When it's Time to "Let-Go"

"Listen carefully: Unless a grain of wheat is buried in the ground, dead to the world, it is never any more that a grain of wheat. But if it is buried, it sprouts and reproduces itself many times over. In the same way, anyone who holds onto life just as it is destroys that life. But if you let it go, reckless in your love, you'll have it forever, real and eternal." The words of Jesus Christ in John 12:24-25 (The Message Bible)
I was chatting with a friend at church tonight who has shown me what this scripture looks like in every day life. A few years ago she encountered the love of Jesus Christ and her heart began an exciting journey of surrender, healing and the road to freedom. As most of us know all too well, along our journey called life we experience pain and in our pain we tend to either push away or fight back. Caught in the cross fire of her pain was a marriage that had been pushed to the point of a divorce that neither party really wanted, but neither could they see the point of "pretending" any longer. I watched her encounter the heart of Jesus at this point of loss in her life. She wanted a marriage that her husband did not want to fight for. She shared with me tonight how even after the divorce she had been holding on as tight as she possibly could to what remained of their relationship ... but you can imagine the hurts, confusion and insecurity that she has faced through all this. Recently, Jesus drew her away and prompted her to finally "let go". For the first time she surrendered all the hurt, disappointment, broken dreams and longing for reconciliation at the feet of a faithful Saviour. In doing so she shared with me the transformation that has begun in her own heart and life. Not only is she seeing her ex-husband's heart beginning to soften and change, but she has been liberated from a life that though once "familiar" was filled with hurt, isolation and self-doubt. She is now encountering what it is like to "come alive" in who she is in God. Her confidence is growing. New friendships are blossoming. Her self esteem is being restored. Jesus has taken her once ordinary life and is making it extraordinary with such hope for the future (and for today). 

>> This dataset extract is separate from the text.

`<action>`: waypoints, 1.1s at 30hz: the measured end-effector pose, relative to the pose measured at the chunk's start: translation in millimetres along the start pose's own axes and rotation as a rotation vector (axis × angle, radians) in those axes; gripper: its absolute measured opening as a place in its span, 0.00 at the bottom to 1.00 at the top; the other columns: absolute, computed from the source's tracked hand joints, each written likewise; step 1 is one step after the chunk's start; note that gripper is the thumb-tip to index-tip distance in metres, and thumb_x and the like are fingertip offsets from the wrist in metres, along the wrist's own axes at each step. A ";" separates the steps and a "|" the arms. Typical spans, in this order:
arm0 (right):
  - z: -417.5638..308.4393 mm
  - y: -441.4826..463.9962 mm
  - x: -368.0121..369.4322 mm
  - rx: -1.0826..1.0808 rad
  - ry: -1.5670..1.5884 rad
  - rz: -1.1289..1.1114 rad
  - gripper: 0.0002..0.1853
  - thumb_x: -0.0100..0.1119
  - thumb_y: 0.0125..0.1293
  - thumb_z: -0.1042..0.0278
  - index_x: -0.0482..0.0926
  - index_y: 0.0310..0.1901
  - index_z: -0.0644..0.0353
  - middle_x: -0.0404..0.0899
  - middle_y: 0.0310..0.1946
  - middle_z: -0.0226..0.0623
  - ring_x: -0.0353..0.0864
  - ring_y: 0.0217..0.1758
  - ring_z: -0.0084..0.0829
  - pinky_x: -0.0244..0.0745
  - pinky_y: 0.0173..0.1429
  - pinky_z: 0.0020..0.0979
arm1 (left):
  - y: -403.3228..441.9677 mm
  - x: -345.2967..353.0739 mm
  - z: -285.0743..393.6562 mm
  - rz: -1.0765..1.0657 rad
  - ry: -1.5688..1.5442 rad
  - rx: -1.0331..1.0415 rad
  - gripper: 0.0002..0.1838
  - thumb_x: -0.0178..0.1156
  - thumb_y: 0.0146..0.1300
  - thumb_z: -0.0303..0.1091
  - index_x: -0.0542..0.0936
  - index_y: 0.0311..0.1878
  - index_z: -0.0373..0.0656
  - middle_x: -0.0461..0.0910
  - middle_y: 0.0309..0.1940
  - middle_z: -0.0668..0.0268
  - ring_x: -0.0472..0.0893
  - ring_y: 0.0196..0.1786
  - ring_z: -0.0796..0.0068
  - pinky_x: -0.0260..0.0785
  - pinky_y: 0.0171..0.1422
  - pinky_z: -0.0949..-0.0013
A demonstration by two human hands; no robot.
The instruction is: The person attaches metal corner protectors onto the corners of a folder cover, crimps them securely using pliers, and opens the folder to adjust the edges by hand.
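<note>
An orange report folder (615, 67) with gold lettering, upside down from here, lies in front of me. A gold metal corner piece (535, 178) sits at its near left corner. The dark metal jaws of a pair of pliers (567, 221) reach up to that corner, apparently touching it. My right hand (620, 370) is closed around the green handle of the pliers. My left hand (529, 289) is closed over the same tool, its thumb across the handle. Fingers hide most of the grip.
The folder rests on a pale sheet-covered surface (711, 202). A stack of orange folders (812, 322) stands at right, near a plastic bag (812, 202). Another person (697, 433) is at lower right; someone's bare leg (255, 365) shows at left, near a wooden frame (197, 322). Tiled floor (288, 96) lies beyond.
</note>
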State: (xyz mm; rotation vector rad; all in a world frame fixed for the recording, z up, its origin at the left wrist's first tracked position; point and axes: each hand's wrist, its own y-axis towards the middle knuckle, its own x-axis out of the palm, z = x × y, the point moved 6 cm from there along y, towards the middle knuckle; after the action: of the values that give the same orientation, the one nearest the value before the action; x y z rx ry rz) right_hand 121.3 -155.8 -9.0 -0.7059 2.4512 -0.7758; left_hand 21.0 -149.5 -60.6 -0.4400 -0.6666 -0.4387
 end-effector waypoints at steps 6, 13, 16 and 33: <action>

God is a God of redemption. It all starts at our point of "letting go" ... allowing those things that we cling to so desperately to fall at the feet of Jesus so that He can transform our lives into abundant, life-producing life!

Today I am choosing to "let go" of some familiar worries and patterns that I have learned to cling onto and to look into the face of the One whom I love and trust who is always faithful to redeem, restore and multiply in countless new ways. Isn't He amazing :)

All my love,
Janine xxx

Comments

WordGirl said…
I love this post! So much of learning to walk in faith is about letting go - of what I think my life should be, of who I think I should be, of who I think my children should be. I'll be praying for the grace to hold everything loosely.